Daneben widmete sich Klein in seiner Göttinger Zeit intensiv den Fragen der Didaktik der Mathematik. Hier war es nicht nur die Lehre an der Hochschule, der er sich intensiv zuwandte, indem er mit seinen Kollegen jedes Semester einen ausgewogenen Vorlesungsplan erarbeitete, sondern ihn interessierte auch die Vermittlung der Mathematik von der Grundschule an. Er kämpfte intensiv um die Anerkennung der mathematisch-naturwissenschaftlichen Bildung als eine wesentliche Säule der Allgemeinbildung. Dabei bediente er sich verschiedener Vereinigungen, die dasselbe Ziel hatten. So bewirkte er etwa bei der "Gesellschaft Deutscher Naturforscher und Ärzte", dass eine Unterrichtskommission gebildet wurde. Diese Kommission arbeitete 1905 die berühmten "Meraner Beschlüsse" aus, in denen eine Neuorganisation des mathematischen Unterrichts für das Gymnasium erarbeitet wurde und die für die Lehrpläne des Mathematikunterrichts an den höheren Schulen wichtige Konsequenzen hatten.
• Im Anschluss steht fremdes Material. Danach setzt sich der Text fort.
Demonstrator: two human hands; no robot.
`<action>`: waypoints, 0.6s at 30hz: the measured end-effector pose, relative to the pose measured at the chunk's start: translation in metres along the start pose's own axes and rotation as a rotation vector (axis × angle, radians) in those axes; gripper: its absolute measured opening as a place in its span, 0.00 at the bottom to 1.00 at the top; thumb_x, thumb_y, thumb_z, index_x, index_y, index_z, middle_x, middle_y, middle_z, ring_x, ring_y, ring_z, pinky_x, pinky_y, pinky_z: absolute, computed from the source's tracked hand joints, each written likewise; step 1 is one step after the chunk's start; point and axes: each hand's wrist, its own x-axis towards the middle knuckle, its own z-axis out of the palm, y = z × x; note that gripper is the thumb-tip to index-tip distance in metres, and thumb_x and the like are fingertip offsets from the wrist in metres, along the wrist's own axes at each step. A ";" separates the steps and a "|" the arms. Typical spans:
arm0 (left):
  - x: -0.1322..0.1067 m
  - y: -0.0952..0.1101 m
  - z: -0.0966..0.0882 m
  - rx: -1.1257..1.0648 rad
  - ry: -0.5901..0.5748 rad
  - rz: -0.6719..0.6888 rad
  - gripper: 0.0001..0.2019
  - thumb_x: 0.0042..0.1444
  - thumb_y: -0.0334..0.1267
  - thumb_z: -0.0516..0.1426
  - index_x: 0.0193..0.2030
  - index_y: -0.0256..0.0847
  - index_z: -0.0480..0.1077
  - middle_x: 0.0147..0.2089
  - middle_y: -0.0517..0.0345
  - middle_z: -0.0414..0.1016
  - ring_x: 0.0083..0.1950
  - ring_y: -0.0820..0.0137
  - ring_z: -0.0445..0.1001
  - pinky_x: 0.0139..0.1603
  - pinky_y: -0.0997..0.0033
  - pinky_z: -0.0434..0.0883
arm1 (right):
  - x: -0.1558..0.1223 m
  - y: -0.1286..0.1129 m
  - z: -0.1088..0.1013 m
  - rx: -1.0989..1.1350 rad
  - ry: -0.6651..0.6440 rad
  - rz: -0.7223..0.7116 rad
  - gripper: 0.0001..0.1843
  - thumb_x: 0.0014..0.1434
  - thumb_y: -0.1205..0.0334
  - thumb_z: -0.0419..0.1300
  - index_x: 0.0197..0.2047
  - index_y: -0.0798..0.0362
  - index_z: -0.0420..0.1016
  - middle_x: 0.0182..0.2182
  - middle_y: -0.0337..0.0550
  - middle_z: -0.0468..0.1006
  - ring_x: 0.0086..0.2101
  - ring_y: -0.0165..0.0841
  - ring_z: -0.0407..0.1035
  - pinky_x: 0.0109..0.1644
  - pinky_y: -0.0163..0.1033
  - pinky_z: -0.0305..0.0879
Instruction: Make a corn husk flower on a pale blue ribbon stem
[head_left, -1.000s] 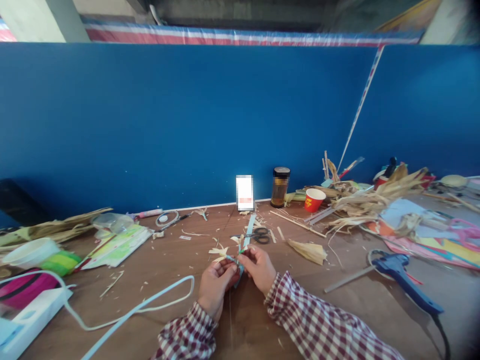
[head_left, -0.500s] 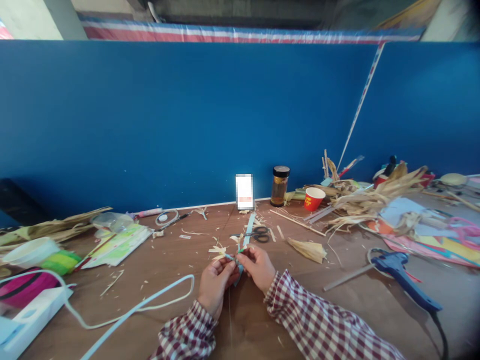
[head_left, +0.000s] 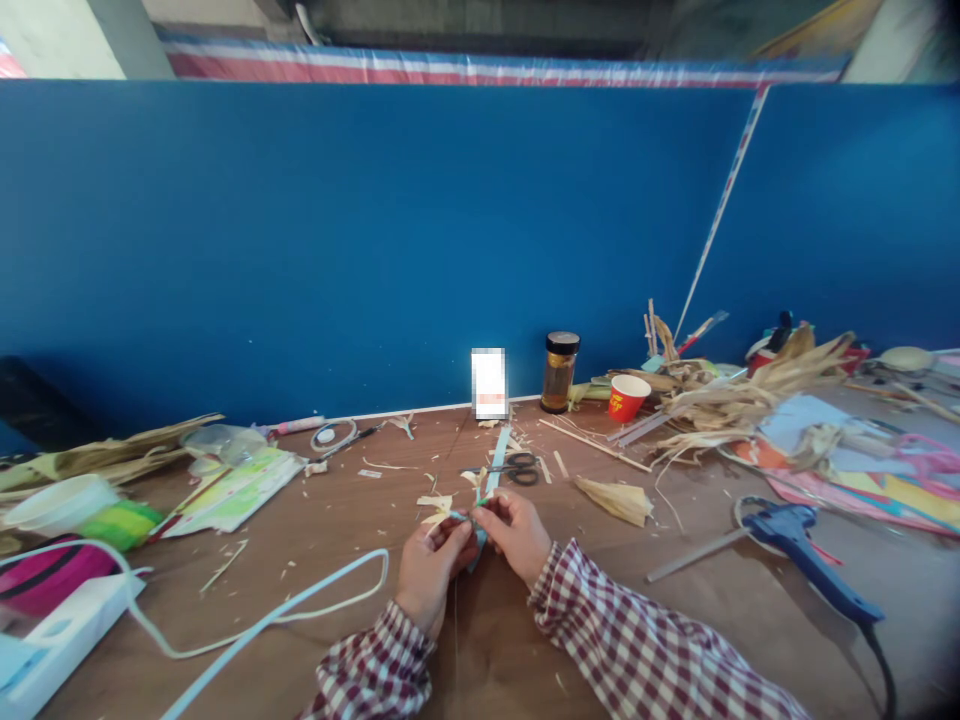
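Note:
My left hand (head_left: pixel 427 572) is closed in a pinch on a small corn husk piece (head_left: pixel 438 506), pale with a bluish wrapped stem. My right hand (head_left: pixel 519 536) also pinches, its fingertips meeting the left ones at that stem. Another pale husk tip with a bit of green shows just above the right fingers; whether it belongs to the same piece I cannot tell. Beneath and beyond both hands runs a light blue strip (head_left: pixel 499 452) on the table. Black scissors (head_left: pixel 523 468) lie across it. The fingers hide most of what they grip.
To the right lie a blue glue gun (head_left: pixel 814 565), a loose husk (head_left: pixel 615 500) and a heap of dried husks (head_left: pixel 720 395). A red paper cup (head_left: pixel 628 398) and a lidded jar (head_left: pixel 560 375) stand behind. White cable (head_left: pixel 300 603) and a power strip (head_left: pixel 71 645) occupy the left.
Both hands stay almost in place. The husk piece in the left fingers has turned slightly, its pale ends now lying a little differently.

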 end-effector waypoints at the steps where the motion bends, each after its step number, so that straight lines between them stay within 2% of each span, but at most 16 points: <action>1: 0.000 0.000 0.000 0.000 0.005 0.003 0.18 0.29 0.37 0.68 0.30 0.35 0.72 0.27 0.58 0.74 0.29 0.72 0.73 0.28 0.75 0.72 | 0.000 0.000 0.000 0.001 0.002 0.000 0.14 0.51 0.51 0.58 0.28 0.55 0.65 0.18 0.31 0.61 0.17 0.23 0.54 0.18 0.29 0.52; 13: 0.003 -0.003 -0.003 0.023 -0.008 -0.007 0.16 0.32 0.40 0.68 0.27 0.33 0.72 0.24 0.59 0.73 0.26 0.76 0.71 0.28 0.78 0.71 | -0.001 -0.006 0.001 0.016 0.014 0.022 0.12 0.51 0.54 0.58 0.28 0.55 0.66 0.17 0.31 0.62 0.17 0.23 0.55 0.17 0.29 0.51; 18: 0.003 -0.003 -0.003 0.018 -0.027 -0.008 0.18 0.32 0.39 0.68 0.31 0.33 0.73 0.26 0.58 0.74 0.28 0.75 0.71 0.29 0.78 0.72 | -0.001 -0.004 0.001 0.003 0.007 0.013 0.11 0.52 0.55 0.57 0.29 0.55 0.67 0.17 0.31 0.62 0.17 0.23 0.55 0.17 0.28 0.51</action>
Klein war Vorsitzender der Internationalen Mathematischen Unterrichtskommission (IMUK), die eine internationale Bestandsaufnahme des Mathematikunterrichts vornehmen wollte, mit dem Ziel den Unterricht zu verbessern. In dieser Kommission arbeitete Klein eng mit Dr. Walther Lietzmann zusammen, der von 1919 bis 1946 Direktor unserer Schule war und in dieser Zeit zum anerkannten Didaktiker des mathematischen Unterrichts avancierte. Neben der Erarbeitung von Unterrichtskonzeptionen bemühte sich Klein um die schulische Verwirklichung. Dazu dienten die "Ferienkurse", in denen Klein den Lehrern seit 1892 jährlich eine intensive Fortbildung anbot.

Alter und Tod

1911 emeritierte Klein, weil seine Gesundheit wieder sehr angeschlagen war. Trotzdem hielt er viele seiner Aktivitäten aufrecht. Bis kurz vor seinem Tode am 22. Juni 1925 hat er in seinem Hause, Wilhelm-Weber-Str. 3, viele Kontakte gepflegt und seine Bemühungen zur Organisation des mathematischen Unterrichts und der Lehre fortgesetzt.